Look through the records and copy each line that has "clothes" in it.
== ENTRIES PROVIDED
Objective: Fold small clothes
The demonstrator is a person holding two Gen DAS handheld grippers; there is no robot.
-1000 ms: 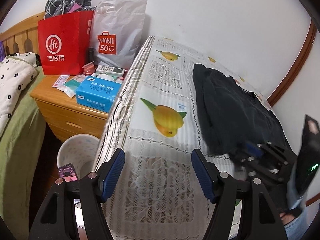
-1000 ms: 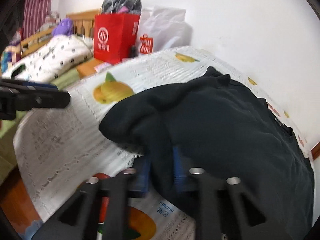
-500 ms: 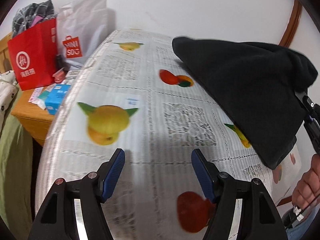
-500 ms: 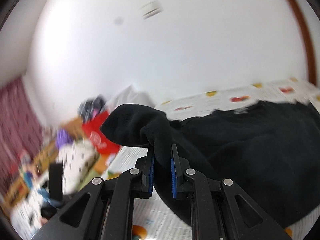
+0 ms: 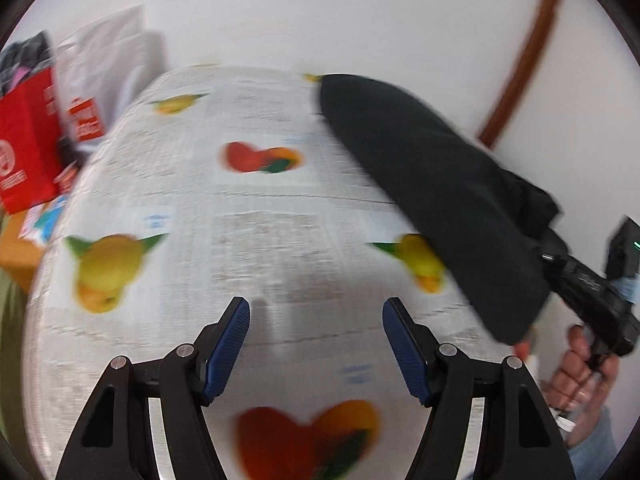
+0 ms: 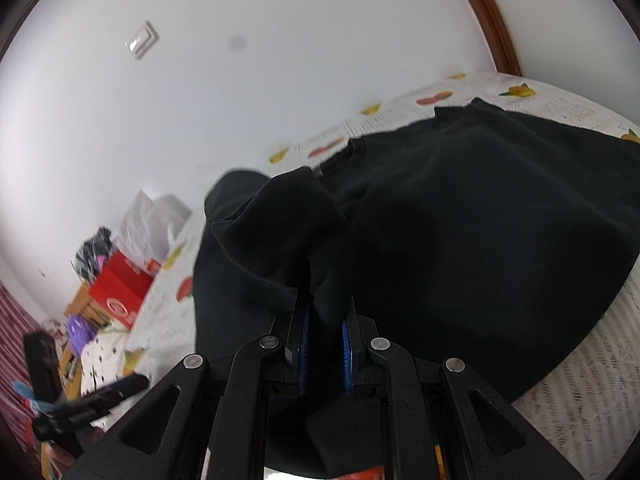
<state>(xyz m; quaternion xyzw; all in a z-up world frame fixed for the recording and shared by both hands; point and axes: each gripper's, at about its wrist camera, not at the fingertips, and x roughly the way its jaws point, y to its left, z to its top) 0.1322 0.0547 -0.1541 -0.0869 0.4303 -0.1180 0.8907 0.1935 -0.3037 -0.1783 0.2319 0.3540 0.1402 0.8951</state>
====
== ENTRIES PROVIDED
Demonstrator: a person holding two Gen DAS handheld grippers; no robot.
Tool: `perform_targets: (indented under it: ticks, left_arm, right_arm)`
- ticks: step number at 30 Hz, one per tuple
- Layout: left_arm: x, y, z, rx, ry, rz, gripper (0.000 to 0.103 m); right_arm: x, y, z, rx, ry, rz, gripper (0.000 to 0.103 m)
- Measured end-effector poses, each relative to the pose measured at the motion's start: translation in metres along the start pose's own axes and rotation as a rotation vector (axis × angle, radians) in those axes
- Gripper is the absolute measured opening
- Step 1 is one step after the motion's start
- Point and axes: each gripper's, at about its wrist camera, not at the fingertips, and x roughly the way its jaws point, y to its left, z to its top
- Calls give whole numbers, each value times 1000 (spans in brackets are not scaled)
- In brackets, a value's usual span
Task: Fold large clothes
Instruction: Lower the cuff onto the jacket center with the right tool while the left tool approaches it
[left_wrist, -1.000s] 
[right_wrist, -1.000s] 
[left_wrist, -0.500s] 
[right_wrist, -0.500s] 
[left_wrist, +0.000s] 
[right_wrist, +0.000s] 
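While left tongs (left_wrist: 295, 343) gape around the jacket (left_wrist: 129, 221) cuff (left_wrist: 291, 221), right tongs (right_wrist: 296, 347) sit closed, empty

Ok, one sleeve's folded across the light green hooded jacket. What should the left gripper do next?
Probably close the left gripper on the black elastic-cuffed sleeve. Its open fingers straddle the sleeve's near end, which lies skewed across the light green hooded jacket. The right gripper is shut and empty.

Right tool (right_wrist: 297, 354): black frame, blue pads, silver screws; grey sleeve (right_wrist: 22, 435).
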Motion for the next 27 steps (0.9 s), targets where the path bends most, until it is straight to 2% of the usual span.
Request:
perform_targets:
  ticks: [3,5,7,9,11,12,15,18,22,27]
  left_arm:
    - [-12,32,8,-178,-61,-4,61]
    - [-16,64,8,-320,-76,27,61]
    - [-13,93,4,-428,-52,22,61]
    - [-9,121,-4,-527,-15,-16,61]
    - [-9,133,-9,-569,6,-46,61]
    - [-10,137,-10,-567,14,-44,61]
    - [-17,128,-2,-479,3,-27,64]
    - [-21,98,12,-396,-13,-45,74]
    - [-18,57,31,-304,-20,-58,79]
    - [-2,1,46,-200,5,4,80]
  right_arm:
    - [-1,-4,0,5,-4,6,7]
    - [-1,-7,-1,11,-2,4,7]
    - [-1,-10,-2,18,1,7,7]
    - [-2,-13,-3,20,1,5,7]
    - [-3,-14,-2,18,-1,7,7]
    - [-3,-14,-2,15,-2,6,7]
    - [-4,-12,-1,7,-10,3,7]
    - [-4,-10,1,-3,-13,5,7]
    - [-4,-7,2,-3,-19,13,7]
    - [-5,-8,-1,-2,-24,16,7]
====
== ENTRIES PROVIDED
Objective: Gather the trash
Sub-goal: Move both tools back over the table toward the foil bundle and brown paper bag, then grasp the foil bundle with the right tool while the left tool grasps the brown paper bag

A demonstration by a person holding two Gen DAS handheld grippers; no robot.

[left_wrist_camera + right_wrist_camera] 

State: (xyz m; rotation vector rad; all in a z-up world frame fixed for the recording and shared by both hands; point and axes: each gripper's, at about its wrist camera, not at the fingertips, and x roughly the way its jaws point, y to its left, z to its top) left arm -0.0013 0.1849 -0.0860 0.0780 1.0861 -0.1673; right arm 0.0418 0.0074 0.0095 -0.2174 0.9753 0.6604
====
▸ RESPONSE FOR THIS EXERCISE
Objective: Fold small clothes
Task: Fold large clothes

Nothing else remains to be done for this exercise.